▸ **TASK INSTRUCTIONS**
If a line in the following entries holds the string "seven", include it in the tally. State the total and nothing further.
(Beginning of RECORDS FOR THIS EXERCISE)
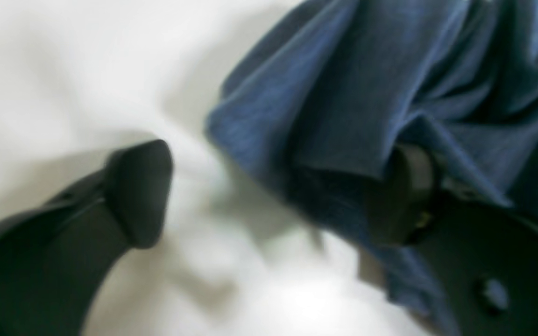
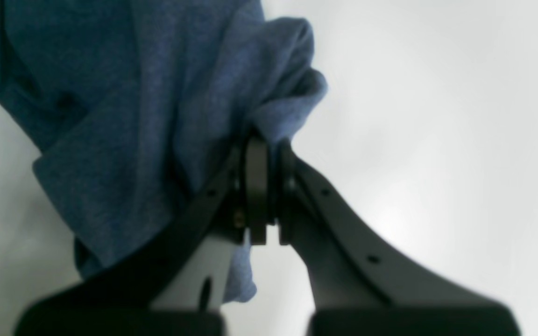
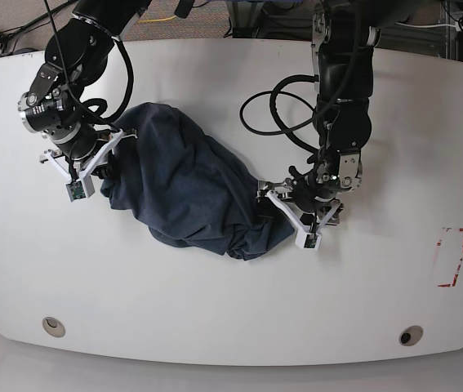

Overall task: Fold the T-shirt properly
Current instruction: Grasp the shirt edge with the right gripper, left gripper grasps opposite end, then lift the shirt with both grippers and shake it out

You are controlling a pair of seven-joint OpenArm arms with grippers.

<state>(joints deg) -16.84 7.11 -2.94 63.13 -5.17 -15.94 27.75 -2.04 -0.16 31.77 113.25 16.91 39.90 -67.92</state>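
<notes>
Setting: robotics lab | Evidence: white table (image 3: pixel 215 327), loose black cables (image 3: pixel 276 110), carpeted floor beyond (image 3: pixel 166 20)

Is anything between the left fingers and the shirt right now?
Nothing visible. The left gripper stands open right at the shirt; one finger is already under a fold, the other is over bare table.

Both arms were black, jointed and bulky, with loose black cables looping beside the left arm (image 3: pixel 341 90) and along the right arm (image 3: pixel 76 49). White brackets framed each wrist, each carrying a small green-tinted camera board. The left gripper (image 1: pixel 269 191) and the right gripper (image 2: pixel 269 191) had curved matte-black fingers (image 2: pixel 348 233) with small round screw holes and a brass-coloured screw near the pads.
</notes>
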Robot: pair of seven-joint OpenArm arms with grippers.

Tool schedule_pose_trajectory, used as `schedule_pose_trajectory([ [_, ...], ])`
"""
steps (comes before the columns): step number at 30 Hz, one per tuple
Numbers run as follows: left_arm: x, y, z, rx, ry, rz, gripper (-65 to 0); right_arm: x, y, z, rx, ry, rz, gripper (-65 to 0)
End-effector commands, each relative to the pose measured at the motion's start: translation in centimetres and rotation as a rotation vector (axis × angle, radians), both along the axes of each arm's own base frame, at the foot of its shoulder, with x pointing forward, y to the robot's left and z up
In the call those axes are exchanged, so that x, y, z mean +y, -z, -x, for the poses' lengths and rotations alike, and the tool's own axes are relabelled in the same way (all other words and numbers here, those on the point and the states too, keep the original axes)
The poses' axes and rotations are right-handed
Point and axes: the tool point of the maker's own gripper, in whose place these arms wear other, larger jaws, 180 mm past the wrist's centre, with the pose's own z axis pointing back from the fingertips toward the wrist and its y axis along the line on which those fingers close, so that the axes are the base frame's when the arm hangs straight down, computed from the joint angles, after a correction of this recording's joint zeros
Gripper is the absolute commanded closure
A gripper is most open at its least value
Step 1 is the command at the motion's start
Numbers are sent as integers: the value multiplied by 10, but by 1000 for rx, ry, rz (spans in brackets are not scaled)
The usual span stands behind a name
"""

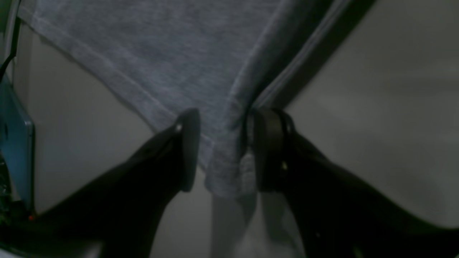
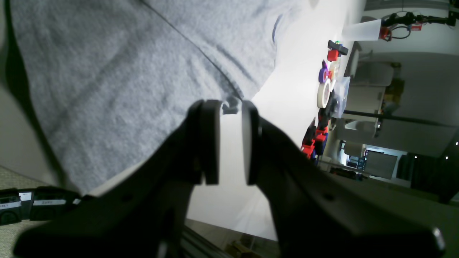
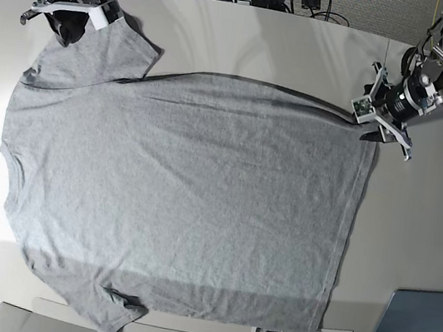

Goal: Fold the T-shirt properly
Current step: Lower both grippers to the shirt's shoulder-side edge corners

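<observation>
You are looking down on a grey T-shirt (image 3: pixel 183 194) spread flat across the pale table (image 3: pixel 307 53), its plain side up. Your left gripper (image 1: pixel 222 150) stands at the hem corner, jaws apart with the corner of cloth bunched between them. Your right gripper (image 2: pixel 230 141) sits at a sleeve edge, jaws narrowly parted, a small curl of fabric at their tips.
</observation>
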Motion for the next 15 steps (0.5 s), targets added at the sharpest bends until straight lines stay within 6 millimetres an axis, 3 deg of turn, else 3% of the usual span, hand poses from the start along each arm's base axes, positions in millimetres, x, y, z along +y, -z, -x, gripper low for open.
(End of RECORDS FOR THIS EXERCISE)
▸ **OUTPUT**
2